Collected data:

- - - -

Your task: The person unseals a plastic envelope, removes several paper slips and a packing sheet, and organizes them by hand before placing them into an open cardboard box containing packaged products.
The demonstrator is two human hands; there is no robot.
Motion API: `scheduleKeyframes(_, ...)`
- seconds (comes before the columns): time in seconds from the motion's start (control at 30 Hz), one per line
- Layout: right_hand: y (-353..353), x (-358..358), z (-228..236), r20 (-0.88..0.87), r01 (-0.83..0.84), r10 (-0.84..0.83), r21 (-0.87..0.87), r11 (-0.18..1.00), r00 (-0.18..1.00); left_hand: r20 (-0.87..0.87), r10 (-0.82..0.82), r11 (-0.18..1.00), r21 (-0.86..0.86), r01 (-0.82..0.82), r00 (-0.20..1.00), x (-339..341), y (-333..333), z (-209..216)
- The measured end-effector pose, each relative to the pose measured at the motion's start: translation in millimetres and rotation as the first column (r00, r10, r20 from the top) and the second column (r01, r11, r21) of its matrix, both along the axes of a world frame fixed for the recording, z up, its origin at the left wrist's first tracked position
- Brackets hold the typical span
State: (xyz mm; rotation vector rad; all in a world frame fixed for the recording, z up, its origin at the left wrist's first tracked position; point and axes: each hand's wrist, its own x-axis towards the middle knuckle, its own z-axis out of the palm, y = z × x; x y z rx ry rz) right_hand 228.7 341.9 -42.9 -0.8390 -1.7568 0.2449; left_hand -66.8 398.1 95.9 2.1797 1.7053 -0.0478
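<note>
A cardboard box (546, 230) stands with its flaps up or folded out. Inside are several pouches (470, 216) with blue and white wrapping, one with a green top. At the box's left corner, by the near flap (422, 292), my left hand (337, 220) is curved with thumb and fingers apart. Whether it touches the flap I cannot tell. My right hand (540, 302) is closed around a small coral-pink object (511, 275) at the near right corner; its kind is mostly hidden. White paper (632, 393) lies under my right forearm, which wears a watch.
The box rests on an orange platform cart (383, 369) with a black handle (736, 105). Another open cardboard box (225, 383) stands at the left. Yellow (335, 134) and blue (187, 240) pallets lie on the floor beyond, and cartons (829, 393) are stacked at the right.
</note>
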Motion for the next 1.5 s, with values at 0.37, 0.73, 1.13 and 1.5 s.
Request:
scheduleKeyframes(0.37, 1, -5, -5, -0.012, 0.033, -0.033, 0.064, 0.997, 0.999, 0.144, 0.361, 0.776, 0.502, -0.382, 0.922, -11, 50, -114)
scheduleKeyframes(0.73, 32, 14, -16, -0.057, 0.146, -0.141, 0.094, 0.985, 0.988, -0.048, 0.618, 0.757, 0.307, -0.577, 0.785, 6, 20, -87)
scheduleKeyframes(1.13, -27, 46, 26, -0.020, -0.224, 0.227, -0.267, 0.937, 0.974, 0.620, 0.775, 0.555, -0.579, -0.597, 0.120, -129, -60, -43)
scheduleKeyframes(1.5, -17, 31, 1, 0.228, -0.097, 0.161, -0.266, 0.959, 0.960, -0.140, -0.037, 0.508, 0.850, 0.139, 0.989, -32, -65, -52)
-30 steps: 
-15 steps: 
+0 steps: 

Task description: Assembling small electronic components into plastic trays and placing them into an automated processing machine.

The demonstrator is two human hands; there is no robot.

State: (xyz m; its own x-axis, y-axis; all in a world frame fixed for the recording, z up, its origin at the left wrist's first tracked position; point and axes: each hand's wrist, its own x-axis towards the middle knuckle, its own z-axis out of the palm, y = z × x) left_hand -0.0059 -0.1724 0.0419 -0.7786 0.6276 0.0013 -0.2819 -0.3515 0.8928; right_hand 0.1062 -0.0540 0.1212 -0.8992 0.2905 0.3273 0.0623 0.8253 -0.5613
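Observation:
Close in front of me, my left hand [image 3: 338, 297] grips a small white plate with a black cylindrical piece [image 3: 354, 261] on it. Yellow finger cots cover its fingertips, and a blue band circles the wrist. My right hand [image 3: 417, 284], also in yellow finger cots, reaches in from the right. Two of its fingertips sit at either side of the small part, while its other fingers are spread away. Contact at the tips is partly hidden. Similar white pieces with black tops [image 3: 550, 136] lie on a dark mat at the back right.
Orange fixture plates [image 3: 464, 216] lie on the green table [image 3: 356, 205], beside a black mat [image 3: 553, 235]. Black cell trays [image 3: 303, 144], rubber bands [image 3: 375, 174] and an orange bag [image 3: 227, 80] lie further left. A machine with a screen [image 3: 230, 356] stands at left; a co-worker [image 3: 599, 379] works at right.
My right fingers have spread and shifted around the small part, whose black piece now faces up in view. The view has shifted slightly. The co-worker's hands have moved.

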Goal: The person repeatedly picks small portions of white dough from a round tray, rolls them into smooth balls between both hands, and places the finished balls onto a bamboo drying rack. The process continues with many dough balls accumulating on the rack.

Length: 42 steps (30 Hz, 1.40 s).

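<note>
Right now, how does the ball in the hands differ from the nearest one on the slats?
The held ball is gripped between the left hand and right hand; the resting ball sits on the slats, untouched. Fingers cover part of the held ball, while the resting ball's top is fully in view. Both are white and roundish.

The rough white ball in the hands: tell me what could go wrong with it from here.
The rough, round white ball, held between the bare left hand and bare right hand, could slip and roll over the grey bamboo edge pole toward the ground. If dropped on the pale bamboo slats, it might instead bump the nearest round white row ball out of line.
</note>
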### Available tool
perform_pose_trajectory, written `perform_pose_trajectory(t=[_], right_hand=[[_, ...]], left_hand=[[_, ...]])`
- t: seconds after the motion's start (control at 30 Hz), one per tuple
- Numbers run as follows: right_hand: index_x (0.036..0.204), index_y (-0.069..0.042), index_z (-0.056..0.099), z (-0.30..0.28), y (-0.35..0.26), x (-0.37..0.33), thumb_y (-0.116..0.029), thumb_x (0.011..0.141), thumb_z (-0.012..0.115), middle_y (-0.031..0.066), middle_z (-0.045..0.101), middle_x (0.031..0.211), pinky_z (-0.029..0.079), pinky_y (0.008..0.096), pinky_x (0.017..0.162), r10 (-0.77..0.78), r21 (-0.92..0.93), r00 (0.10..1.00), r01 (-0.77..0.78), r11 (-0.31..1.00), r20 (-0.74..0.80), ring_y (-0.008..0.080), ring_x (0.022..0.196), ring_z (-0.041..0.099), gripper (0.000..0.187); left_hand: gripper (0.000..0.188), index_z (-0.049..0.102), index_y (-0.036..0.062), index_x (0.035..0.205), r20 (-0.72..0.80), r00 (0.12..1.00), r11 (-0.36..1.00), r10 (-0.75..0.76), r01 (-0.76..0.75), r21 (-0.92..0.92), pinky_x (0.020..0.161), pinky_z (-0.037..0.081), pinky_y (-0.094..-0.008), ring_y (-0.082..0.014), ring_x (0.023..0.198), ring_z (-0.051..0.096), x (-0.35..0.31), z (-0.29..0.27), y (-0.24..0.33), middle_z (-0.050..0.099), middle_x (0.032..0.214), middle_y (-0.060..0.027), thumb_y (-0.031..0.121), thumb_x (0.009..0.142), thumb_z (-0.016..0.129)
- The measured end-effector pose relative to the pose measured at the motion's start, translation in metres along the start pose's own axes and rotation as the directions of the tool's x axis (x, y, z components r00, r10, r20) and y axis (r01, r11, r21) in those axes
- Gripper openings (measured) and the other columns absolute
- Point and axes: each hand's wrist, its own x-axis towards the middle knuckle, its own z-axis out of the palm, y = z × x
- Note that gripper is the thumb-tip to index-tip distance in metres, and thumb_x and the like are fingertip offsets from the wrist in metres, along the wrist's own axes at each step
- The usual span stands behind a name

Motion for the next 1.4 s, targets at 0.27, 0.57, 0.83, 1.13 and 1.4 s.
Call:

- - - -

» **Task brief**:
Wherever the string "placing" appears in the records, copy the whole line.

» **The answer**:
Your task: The person unseals a plastic envelope, removes several paper slips and a packing sheet, and organizes them by hand before placing them into an open cardboard box containing packaged products.
Task description: Assembling small electronic components into plastic trays and placing them into an automated processing machine.

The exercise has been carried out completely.